Dokumentation in Papierform vs. digital
Bei der Dokumentation in Papierform handelt es sich um die traditionelle Dokumentationsmethode. Sie hat Vor-und Nachteile:
Vorteile
- Günstig in der Anschaffung
Nachteile
- Aufwendiges Verarbeiten der Dokumente
- Grundsätzlich immer nur an einem Ort verfügbar
- Macht Materialmanagement notwendig (Beschaffung)
- Stetig steigendes Platzbedarf für archivierte Dokumente
Digitale Dokumentation
Die Zukunft der Dokumentation ist digital. Bei einem digitalen Dokumentationssystem müssen Dokumente nicht:
- vervielfältigt
- eingescannt
- postalisch verschickt
- sortiert
- abgelegt
- physisch archiviert werden.
Für Sie bedeutet das eine erhebliche Zeitersparnis. Zudem bieten digitale Praxismanagement- und Befundungssysteme weitere praktische und zeitsparende Funktionalitäten, die mit einer Dokumentation in Papierform kaum oder gar nicht realisiert werden können. Digitale Dokumentationssysteme helfen Ihnen, die Qualität Ihrer Leistungen, Ihre Reputation und Ihre Effizienz weiter zu steigern.
Umgang mit schwierigen Situationen
Es kann vorkommen, dass Patienten mit der Therapie oder dem Therapiebericht unzufrieden sind. In solchen Fällen ist es wichtig, professionell und diplomatisch zu agieren.

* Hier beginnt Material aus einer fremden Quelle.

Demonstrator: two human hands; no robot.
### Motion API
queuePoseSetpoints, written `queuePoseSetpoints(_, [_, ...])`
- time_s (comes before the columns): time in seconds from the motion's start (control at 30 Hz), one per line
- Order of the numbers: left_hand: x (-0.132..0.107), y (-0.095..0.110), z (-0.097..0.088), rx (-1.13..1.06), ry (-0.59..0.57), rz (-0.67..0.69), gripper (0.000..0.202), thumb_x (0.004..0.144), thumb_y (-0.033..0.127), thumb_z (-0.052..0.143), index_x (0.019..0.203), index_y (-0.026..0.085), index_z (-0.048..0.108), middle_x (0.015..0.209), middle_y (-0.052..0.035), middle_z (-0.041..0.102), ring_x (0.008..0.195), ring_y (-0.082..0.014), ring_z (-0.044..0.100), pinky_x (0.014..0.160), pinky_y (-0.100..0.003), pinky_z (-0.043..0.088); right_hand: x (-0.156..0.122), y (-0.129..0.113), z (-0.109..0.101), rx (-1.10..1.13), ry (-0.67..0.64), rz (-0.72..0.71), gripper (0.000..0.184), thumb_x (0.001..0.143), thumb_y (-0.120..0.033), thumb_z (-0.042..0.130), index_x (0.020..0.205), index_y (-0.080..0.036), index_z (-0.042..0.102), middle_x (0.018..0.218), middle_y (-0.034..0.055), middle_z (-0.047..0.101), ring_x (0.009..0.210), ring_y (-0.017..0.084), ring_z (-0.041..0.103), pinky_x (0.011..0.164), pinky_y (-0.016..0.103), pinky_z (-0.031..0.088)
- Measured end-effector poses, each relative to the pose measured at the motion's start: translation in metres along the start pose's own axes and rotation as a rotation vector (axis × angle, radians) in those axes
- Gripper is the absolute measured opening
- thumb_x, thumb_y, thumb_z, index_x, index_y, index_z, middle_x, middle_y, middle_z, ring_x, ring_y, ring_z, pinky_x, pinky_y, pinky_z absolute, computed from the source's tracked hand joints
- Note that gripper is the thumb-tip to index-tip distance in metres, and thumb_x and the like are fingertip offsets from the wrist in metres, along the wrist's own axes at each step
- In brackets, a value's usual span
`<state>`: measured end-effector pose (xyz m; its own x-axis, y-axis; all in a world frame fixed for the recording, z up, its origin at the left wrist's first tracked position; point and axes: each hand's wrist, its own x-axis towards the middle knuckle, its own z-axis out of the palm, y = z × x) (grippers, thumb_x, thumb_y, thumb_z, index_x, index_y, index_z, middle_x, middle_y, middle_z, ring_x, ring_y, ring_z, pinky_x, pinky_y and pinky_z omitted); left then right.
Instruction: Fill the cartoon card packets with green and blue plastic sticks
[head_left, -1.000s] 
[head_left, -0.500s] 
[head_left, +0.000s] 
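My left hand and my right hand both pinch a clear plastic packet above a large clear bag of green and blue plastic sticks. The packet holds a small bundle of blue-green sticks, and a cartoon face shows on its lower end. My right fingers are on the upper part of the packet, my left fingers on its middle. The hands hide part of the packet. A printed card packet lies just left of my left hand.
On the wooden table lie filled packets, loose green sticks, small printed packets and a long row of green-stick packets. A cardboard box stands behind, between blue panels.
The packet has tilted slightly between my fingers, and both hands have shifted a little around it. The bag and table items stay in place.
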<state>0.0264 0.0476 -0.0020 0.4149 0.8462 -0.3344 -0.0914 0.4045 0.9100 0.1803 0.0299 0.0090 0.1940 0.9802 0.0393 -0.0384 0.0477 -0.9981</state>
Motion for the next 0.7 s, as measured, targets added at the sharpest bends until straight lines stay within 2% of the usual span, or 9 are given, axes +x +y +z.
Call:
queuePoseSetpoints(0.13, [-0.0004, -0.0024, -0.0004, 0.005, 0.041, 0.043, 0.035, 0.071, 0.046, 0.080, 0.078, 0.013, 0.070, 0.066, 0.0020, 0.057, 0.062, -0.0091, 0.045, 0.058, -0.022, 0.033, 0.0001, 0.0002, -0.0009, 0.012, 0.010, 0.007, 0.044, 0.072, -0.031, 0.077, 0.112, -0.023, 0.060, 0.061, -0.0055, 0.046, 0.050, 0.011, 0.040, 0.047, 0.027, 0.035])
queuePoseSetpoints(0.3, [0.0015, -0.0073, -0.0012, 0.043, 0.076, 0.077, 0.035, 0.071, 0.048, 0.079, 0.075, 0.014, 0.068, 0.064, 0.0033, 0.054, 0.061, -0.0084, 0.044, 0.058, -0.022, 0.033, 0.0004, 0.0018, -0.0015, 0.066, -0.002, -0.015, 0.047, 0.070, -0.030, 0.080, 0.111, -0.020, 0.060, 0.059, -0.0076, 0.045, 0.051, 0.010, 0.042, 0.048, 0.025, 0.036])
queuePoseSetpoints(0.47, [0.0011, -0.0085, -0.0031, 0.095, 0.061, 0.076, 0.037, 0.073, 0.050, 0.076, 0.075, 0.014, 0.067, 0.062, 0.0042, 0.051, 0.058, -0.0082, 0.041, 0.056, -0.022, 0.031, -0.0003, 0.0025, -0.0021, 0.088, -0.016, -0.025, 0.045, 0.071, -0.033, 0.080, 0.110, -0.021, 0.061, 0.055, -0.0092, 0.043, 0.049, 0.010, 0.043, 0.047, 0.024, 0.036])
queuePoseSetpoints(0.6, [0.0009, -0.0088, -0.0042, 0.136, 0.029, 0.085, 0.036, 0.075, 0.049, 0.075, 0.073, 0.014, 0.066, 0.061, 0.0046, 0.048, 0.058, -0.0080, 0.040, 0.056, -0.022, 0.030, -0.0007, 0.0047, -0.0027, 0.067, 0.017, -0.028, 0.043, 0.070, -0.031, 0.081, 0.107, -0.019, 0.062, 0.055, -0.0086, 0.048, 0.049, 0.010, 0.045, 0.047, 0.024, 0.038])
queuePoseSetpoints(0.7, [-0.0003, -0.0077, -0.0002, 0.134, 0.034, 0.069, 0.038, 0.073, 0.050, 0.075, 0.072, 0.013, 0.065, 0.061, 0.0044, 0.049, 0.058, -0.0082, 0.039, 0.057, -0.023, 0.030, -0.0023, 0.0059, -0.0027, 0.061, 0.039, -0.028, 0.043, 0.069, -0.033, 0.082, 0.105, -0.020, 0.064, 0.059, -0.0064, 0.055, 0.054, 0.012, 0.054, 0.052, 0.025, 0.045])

Ehrlichkeit und Objektivität
Der Bericht sollte ehrlich und objektiv sein und die tatsächlichen Fortschritte und Herausforderungen des Patienten widerspiegeln.
Kommunikation mit dem Patienten
Es ist ratsam, den Bericht mit dem Patienten zu besprechen und seine Sichtweise zu berücksichtigen.
Abstimmung mit dem Arzt
Bei Unstimmigkeiten sollte der Therapeut Rücksprache mit dem verordnenden Arzt halten.